At first, a destination was hard to come up with, since both of us were willing to go pretty much anywhere. Many areas were considered and, ultimately, we agreed to fish a river that neither of us had spent much time on.

We met up at his house in the early morning and set off on a long drive. The main target of our trip was to fish a section of a river that I personally had never visited, then hit a tail water section later, if the action wasn't as good as we hoped.

We arrived to frosty fence posts at the access point and observed that the river was a bit murky. Being our primary destination though, we felt that giving it a try would be worthwhile, considering the river's reputation and host of available species.

Our initial efforts seemed hopeless as we worked our way upstream, but a glimmer of hope shined as J picked up the first fish of the day.



It didn't take too much longer and I had found my own skunk breaker:



It seemed as though the fishing improved as we got farther away from the access point, but over the course of a few hours, our catch rates weren't what we came for. Recent weather had left the water clarity in bad shape for flies/lures.

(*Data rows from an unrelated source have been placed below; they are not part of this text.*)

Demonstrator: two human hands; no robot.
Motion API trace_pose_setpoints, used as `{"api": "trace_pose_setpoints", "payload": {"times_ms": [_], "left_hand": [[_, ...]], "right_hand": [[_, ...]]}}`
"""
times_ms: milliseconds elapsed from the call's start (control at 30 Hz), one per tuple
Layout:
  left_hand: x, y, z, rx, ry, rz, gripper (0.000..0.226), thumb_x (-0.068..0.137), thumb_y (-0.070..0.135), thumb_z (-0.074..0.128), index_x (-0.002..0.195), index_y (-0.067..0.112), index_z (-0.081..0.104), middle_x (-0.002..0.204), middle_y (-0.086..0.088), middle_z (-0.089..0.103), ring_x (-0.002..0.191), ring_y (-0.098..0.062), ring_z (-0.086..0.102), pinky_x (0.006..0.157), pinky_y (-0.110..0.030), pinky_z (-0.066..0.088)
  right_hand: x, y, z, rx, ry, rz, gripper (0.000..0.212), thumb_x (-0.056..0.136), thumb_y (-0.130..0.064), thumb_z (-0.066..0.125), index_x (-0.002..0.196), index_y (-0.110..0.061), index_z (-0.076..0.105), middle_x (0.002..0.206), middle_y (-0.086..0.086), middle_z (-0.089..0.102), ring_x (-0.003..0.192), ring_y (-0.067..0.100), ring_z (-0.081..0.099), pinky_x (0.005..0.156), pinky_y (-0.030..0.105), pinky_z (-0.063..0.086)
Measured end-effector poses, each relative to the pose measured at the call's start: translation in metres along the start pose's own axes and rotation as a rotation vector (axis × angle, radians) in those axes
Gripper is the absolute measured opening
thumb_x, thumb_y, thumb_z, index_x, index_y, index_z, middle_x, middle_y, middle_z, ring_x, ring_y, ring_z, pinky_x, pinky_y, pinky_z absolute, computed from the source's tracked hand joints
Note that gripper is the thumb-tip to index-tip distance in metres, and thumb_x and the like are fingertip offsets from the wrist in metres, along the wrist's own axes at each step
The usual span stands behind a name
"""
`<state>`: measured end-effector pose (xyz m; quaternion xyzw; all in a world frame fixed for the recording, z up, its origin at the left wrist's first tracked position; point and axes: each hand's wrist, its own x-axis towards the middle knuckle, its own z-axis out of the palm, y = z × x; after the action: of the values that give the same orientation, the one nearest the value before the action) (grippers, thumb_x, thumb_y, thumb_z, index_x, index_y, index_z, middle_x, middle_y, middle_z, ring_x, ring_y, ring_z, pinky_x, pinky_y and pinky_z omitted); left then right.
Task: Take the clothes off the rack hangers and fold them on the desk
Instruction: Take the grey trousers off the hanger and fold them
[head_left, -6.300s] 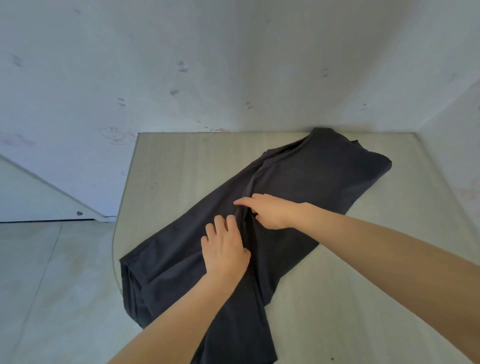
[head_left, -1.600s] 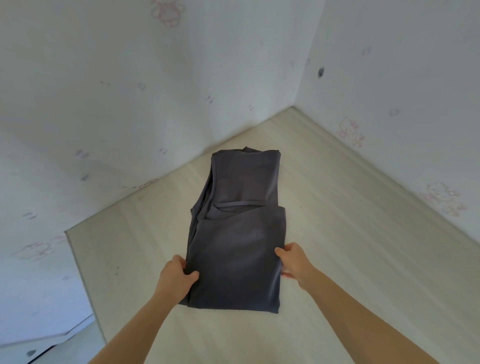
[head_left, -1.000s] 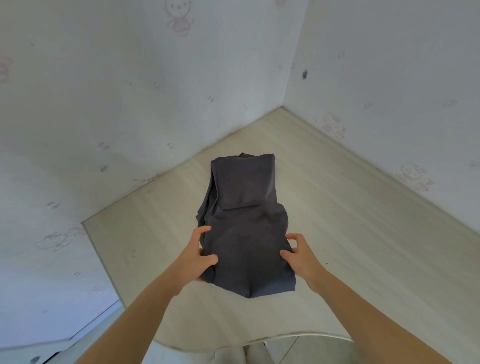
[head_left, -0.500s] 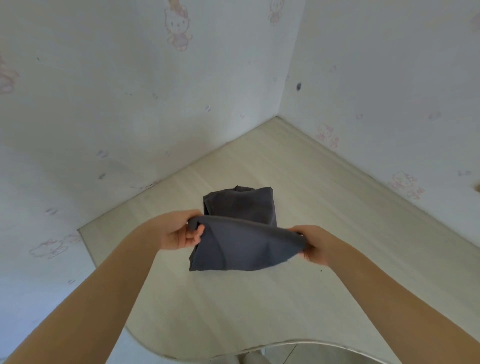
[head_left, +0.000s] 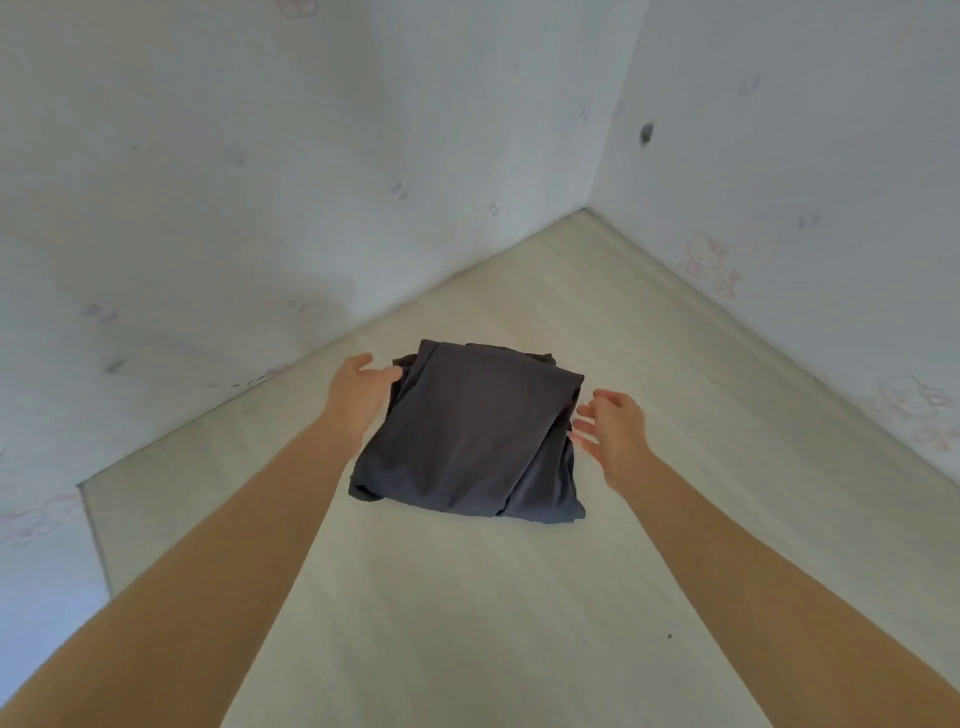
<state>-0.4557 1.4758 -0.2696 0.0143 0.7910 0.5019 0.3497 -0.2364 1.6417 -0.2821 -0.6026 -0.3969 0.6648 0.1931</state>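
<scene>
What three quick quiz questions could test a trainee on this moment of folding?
1. True or false: the dark garment lies folded on the desk.
2. Which hand touches it: A the left hand, B the right hand, C neither?
3. Fill in: the right hand's fingers are ____, holding nothing.

Key: 1 true. 2 A; the right hand looks just clear of the cloth's edge. 3 spread.

folded dark garment (head_left: 470, 436) on desk (head_left: 519, 623) (both hands open beside it).

Pale walls (head_left: 260, 182) with faint cartoon prints; dim, even light.
</scene>
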Motion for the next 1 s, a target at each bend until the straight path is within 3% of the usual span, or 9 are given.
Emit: {"api": "trace_pose_setpoints", "payload": {"times_ms": [100,167,233,367,500,600,700,800,1000], "left_hand": [[0.005,-0.033,0.013,0.249,0.01,0.002,0.053,0.088,0.036,0.068,0.133,0.012,0.052,0.127,-0.004,0.058,0.109,-0.023,0.055,0.094,-0.037,0.045],[0.009,-0.043,0.021,0.292,-0.01,0.038,0.051,0.088,0.037,0.068,0.13,0.011,0.055,0.125,-0.003,0.06,0.104,-0.021,0.056,0.092,-0.036,0.046],[0.013,-0.043,0.028,0.347,-0.008,0.09,0.05,0.088,0.037,0.067,0.13,0.011,0.053,0.122,-0.001,0.06,0.098,-0.017,0.053,0.086,-0.032,0.043],[0.025,-0.043,0.037,0.53,0.067,0.213,0.041,0.089,0.035,0.067,0.122,0.012,0.057,0.122,-0.004,0.052,0.096,-0.017,0.051,0.087,-0.031,0.044],[0.027,-0.048,0.04,0.534,0.123,0.296,0.021,0.097,0.028,0.054,0.112,0.014,0.058,0.113,-0.001,0.055,0.091,-0.017,0.053,0.083,-0.03,0.041],[0.026,-0.049,0.042,0.437,0.149,0.322,0.015,0.102,0.028,0.044,0.101,0.016,0.052,0.09,0.005,0.06,0.083,-0.019,0.058,0.071,-0.032,0.045],[0.027,-0.046,0.046,0.401,0.186,0.306,0.019,0.104,0.031,0.035,0.099,0.017,0.046,0.081,0.004,0.058,0.074,-0.015,0.056,0.059,-0.03,0.04],[0.034,-0.043,0.049,0.388,0.237,0.241,0.023,0.105,0.033,0.031,0.101,0.015,0.046,0.082,0.002,0.056,0.074,-0.018,0.055,0.063,-0.034,0.039],[0.046,-0.044,0.05,0.407,0.292,0.165,0.029,0.103,0.037,0.037,0.107,0.013,0.052,0.09,0.002,0.057,0.077,-0.017,0.054,0.07,-0.034,0.042]], "right_hand": [[0.016,0.02,0.015,-0.354,-0.014,-0.101,0.044,0.09,-0.039,0.055,0.121,-0.008,0.051,0.111,0.008,0.058,0.094,0.022,0.058,0.084,0.04,0.052],[0.028,0.026,0.026,-0.473,-0.062,-0.07,0.078,0.074,-0.068,0.056,0.124,-0.009,0.049,0.122,0.01,0.054,0.106,0.028,0.056,0.093,0.046,0.049],[0.041,0.025,0.036,-0.56,-0.039,-0.03,0.095,0.072,-0.074,0.053,0.138,-0.007,0.039,0.133,0.011,0.044,0.119,0.034,0.048,0.101,0.05,0.042],[0.066,0.016,0.044,-0.625,0.058,-0.07,0.068,0.086,-0.05,0.058,0.137,-0.007,0.043,0.134,0.015,0.044,0.12,0.035,0.047,0.103,0.049,0.041],[0.068,0.009,0.045,-0.605,0.024,-0.439,0.028,0.093,-0.037,0.054,0.111,-0.016,0.052,0.113,0.01,0.051,0.104,0.029,0.052,0.091,0.045,0.047],[0.057,-0.003,0.049,-0.6,-0.064,-0.682,0.009,0.1,-0.031,0.045,0.1,-0.022,0.045,0.1,0.002,0.055,0.091,0.018,0.054,0.075,0.029,0.044],[0.057,-0.011,0.057,-0.695,-0.154,-0.718,0.012,0.103,-0.035,0.036,0.108,-0.026,0.04,0.083,-0.002,0.061,0.072,0.015,0.06,0.06,0.03,0.048],[0.075,-0.017,0.069,-0.801,-0.098,-0.685,0.022,0.103,-0.04,0.031,0.118,-0.025,0.037,0.073,0.003,0.057,0.06,0.022,0.057,0.049,0.033,0.041],[0.102,-0.02,0.077,-0.964,0.084,-0.491,0.042,0.099,-0.051,0.034,0.119,-0.014,0.036,0.09,0.011,0.061,0.073,0.03,0.056,0.061,0.037,0.043]]}}
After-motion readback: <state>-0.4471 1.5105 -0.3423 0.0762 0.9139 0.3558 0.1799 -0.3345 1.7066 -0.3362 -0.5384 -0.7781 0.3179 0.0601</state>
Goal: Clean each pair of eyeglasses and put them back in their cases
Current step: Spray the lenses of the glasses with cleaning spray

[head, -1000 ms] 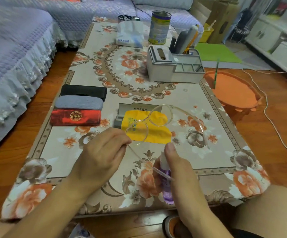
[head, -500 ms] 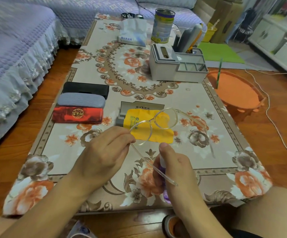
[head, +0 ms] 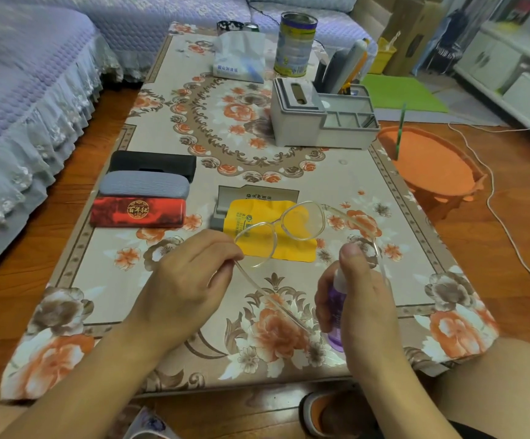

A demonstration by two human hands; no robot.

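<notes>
Eyeglasses [head: 277, 231] pinched by left hand [head: 187, 280], raised over yellow cloth [head: 268, 229].
Right hand [head: 357, 299], shifted rightward, clenched on purple spray bottle [head: 334, 315]; three closed cases [head: 143, 194] left of cloth.

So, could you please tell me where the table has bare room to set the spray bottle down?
Free: the cloth right of the yellow cloth, and between the red case and left hand. Crowded: around the grey organiser.
</notes>
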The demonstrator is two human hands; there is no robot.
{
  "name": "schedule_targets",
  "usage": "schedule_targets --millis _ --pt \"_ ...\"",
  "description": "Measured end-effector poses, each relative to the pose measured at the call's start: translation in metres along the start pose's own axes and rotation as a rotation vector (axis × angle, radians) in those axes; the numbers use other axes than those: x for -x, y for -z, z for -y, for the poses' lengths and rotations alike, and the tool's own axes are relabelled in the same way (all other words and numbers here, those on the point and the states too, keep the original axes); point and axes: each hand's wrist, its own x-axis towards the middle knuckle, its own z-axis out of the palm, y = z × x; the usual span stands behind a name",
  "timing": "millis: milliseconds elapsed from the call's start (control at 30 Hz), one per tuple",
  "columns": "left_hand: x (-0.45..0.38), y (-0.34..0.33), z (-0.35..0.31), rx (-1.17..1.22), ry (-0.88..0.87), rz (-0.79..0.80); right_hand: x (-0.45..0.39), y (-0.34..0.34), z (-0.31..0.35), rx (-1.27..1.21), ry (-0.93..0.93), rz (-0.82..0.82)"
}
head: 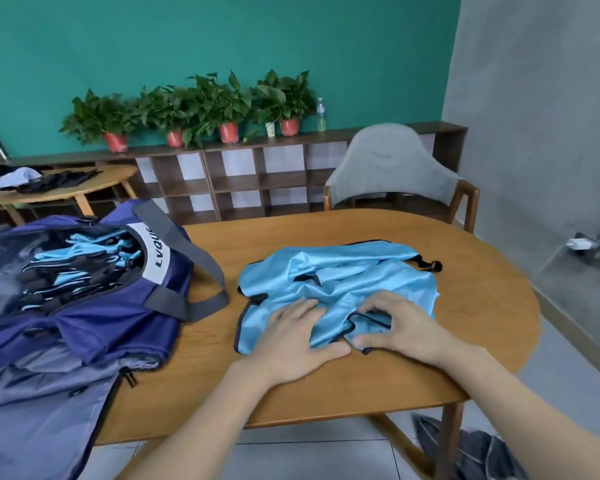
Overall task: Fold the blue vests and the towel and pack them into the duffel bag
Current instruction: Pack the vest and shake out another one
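The oval wooden desk (378,233) carries two task items. A crumpled light-blue satin vest with black edging (336,282) lies near the middle of the desk, slightly toward its near edge. Its black strap end (430,265) trails toward the far right edge of the desk.

The left hand (291,341) rests palm-down on the near left part of the vest. Its fingers (298,310) lie straight and spread over the fabric, and the thumb extends to the right along the near hem. The left grip is released; it presses the cloth flat and grasps nothing.

The right hand (399,327) lies on the near right part of the vest. Its fingers are curled, and the fingertips and thumb pinch a black-edged fold of the fabric (364,323). The right grip is grasping the vest. The two thumbs lie close together at the near hem.

The navy-blue nylon duffel bag with grey webbing handles (94,306) stands open at the left edge of the desk, well apart from the vest. Its opening shows a stack of folded light-blue vests with black trim (80,268). The grey inner flap of the bag hangs over the near left corner of the desk.

A grey upholstered chair with a wooden frame (392,168) stands beyond the far edge of the desk.
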Motion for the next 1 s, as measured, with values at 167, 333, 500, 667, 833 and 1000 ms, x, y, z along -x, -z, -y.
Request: schedule_targets --millis 167,333,500,667,833,1000 --pt "-0.041 0.003 0.015 -0.021 0.054 0.007 -0.032 0.000 -0.019 -0.136 -0.005 -0.160" --pt "-0.053 0.007 0.010 -0.002 0.061 -0.188 -0.042 0.007 -0.012 -0.208 -0.012 -0.259" --pt "-0.052 0.009 -0.031 0.056 -0.130 -0.519 -0.037 0.022 0.011 -0.234 0.135 -0.296" --pt "-0.056 0.001 -0.047 0.134 -0.200 -0.768 -0.028 0.030 0.007 -0.111 0.225 -0.366" --pt "-0.035 0.007 -0.017 0.085 -0.277 -0.733 -0.007 0.037 -0.008 0.013 0.179 -0.415" --pt "-0.009 0.020 0.019 0.050 -0.211 -0.723 0.006 0.050 -0.017 0.075 0.148 -0.471"
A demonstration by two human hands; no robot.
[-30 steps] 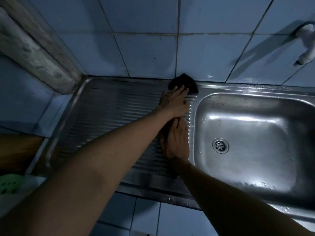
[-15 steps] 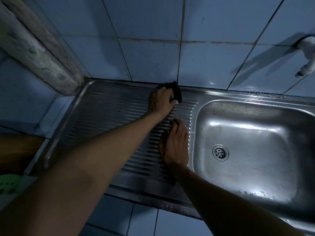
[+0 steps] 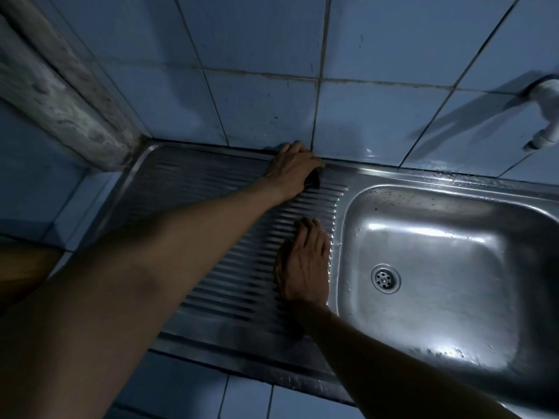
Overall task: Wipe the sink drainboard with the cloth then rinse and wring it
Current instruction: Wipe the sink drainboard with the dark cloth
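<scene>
The left hand (image 3: 292, 169) is positioned at the far edge of the ribbed steel drainboard (image 3: 193, 189), where the steel meets the blue tiled wall (image 3: 257, 65). Its fingers are curled downward over the dark cloth (image 3: 313, 179) and grip it against the drainboard surface. The cloth lies almost entirely beneath this hand; only a small dark portion is visible, protruding from under the palm on the side nearer the basin. How the cloth is folded cannot be determined, as the hand covers most of it.

The right hand (image 3: 304, 261) rests palm-down on the drainboard ribs, nearer to the person than the left hand and just beside the raised rim that borders the sink basin (image 3: 438, 252). Its fingers are extended, held close together, and point toward the wall. It holds nothing. The right hand and the cloth are apart, with a band of bare ribs between them.

The two forearms converge from the lower corners of the view, the left one crossing the drainboard diagonally.

The basin lies to the right of both hands, with a round drain strainer (image 3: 384, 278) in its floor. Water droplets and dark specks are visible on the basin walls and rim. A white tap (image 3: 547, 116) projects from the wall at the upper right edge of the view. A rough concrete post (image 3: 51, 95) stands at the left end of the drainboard.
</scene>
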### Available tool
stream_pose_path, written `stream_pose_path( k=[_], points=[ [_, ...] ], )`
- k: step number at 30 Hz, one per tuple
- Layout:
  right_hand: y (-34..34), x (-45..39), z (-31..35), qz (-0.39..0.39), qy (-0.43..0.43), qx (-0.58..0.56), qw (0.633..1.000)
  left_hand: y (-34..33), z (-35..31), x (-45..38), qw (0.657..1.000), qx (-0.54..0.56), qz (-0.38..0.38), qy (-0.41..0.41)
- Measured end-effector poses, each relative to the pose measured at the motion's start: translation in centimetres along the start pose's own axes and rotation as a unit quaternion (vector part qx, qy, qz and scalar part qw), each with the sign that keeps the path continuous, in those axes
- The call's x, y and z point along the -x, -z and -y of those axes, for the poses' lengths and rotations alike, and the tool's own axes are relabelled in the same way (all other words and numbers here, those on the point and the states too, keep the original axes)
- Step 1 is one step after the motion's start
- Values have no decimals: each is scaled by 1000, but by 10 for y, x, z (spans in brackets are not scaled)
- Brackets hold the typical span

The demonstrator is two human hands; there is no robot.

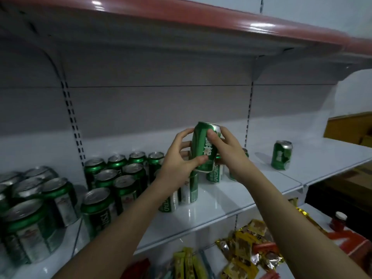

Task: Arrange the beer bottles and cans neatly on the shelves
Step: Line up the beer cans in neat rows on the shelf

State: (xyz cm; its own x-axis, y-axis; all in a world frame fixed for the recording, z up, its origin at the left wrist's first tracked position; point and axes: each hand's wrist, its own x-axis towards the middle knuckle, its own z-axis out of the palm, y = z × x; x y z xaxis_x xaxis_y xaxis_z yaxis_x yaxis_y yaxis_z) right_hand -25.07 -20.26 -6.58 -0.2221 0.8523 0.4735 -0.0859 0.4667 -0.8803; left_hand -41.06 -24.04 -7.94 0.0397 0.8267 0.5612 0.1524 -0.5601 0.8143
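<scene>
Both my hands hold one green beer can up above the white shelf, tilted slightly. My left hand grips its left side and bottom; my right hand wraps its right side with the thumb across the front. Below and behind the hands stand a few green cans, partly hidden. A block of several green cans fills the shelf to the left, and more cans crowd the far left section. One lone green can stands on the shelf at the right.
A red-edged shelf overhangs above. The lower shelf holds yellow snack packets and a red jar with a white lid. Cardboard boxes sit at the far right. Bare shelf surface lies between the held can and the lone can.
</scene>
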Motion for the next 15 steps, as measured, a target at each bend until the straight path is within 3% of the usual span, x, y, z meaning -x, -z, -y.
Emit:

It was still a really cool place to explore and take note of the very fishy looking holes throughout its bends. We also managed to pick up a fish on occasion, so it wasn't time wasted.

When the fish hit, they were pretty aggressive. This guy actually came rocketing out of the water to grab my Rapala after I'd pulled it up at the end of my retrieve. That was a fun surprise and it made me jump.



It was a really neat canyon to visit and it was easy to see why so many people hold it in such high regard.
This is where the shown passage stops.